Exactly as written, transcribe the lines that run from the one containing "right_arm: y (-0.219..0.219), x" to the end of the records below.

[Dataset items]
▬▬▬
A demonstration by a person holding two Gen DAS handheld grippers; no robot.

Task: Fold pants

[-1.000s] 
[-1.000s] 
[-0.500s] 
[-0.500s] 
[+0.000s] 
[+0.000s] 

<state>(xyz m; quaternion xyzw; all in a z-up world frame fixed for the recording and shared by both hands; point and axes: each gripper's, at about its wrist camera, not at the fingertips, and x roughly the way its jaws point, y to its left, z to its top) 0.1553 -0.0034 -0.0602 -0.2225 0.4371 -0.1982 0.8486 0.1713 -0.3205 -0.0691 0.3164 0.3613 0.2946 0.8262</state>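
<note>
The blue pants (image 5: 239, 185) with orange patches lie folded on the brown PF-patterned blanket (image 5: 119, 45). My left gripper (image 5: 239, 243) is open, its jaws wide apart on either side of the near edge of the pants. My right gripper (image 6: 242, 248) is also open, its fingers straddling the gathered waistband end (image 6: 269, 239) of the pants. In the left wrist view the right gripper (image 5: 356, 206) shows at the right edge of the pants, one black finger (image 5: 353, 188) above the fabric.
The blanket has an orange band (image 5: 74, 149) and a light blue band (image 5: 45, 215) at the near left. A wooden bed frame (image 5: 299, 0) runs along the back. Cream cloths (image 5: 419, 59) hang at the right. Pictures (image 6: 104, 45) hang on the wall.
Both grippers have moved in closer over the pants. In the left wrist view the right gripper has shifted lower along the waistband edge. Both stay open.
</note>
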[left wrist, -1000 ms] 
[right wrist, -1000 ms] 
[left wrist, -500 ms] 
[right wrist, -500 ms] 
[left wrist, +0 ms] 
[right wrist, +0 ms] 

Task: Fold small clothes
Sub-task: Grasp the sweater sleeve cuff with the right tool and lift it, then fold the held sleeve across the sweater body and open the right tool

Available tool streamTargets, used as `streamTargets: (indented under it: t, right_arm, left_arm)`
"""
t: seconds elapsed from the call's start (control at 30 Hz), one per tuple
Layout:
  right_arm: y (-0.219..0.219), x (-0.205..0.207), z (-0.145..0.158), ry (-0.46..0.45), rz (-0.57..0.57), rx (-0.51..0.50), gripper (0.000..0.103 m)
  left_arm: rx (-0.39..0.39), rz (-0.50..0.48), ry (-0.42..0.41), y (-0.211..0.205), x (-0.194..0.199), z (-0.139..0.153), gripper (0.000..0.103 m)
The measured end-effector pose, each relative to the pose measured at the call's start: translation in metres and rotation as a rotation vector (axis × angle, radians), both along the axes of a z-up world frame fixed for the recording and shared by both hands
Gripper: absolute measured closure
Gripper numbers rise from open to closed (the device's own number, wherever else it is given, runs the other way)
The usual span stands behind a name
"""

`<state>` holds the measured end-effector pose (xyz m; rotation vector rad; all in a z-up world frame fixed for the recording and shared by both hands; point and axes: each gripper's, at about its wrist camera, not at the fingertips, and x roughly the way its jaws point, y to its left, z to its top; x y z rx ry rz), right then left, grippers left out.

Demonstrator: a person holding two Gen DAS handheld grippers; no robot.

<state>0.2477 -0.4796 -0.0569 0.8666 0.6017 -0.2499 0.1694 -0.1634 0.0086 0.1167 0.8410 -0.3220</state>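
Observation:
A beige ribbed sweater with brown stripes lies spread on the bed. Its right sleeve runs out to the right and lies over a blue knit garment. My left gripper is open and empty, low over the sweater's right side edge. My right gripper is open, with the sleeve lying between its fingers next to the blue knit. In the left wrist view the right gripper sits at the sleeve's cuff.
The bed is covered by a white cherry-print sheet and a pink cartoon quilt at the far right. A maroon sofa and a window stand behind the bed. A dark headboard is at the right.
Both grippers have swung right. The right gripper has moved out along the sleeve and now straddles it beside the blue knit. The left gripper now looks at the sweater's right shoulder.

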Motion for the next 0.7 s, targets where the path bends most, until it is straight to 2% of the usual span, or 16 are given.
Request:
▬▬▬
### [ANSWER FOR THIS EXERCISE]
  right_arm: y (-0.219..0.219), x (-0.205..0.207), z (-0.145..0.158), ry (-0.46..0.45), rz (-0.57..0.57), rx (-0.51..0.50), gripper (0.000..0.103 m)
  left_arm: rx (-0.39..0.39), rz (-0.50..0.48), ry (-0.42..0.41), y (-0.211..0.205), x (-0.194..0.199), z (-0.139..0.153), gripper (0.000..0.103 m)
The measured end-effector pose, each relative to the pose measured at the call's start: translation in metres and rotation as a rotation vector (axis × angle, radians), both along the axes of a z-up world frame fixed for the recording and shared by both hands
Gripper: absolute measured closure
Gripper numbers rise from open to closed (the device's own number, wherever else it is given, runs the other way)
The usual span stands behind a name
"""

`<state>` holds the measured end-effector pose (xyz m; rotation vector rad; all in a z-up world frame fixed for the recording and shared by both hands; point and axes: each gripper's, at about its wrist camera, not at the fingertips, and x roughly the way its jaws point, y to its left, z to its top; x y z rx ry rz), right then left, grippers left out.

Demonstrator: a person holding two Gen DAS handheld grippers; no robot.

<state>0.2477 -0.4796 -0.0569 0.8666 0.6017 -0.2499 0.1694 -0.1634 0.0086 0.1167 0.8410 -0.3220</state>
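Observation:
A beige ribbed sweater with brown stripes lies spread on the bed. Its right sleeve runs out to the right and lies over a blue knit garment. My left gripper is open and empty, low over the sweater's right side edge. My right gripper is open, with the sleeve lying between its fingers next to the blue knit. In the left wrist view the right gripper sits at the sleeve's cuff.
The bed is covered by a white cherry-print sheet and a pink cartoon quilt at the far right. A maroon sofa and a window stand behind the bed. A dark headboard is at the right.
Both grippers have swung right. The right gripper has moved out along the sleeve and now straddles it beside the blue knit. The left gripper now looks at the sweater's right shoulder.
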
Motion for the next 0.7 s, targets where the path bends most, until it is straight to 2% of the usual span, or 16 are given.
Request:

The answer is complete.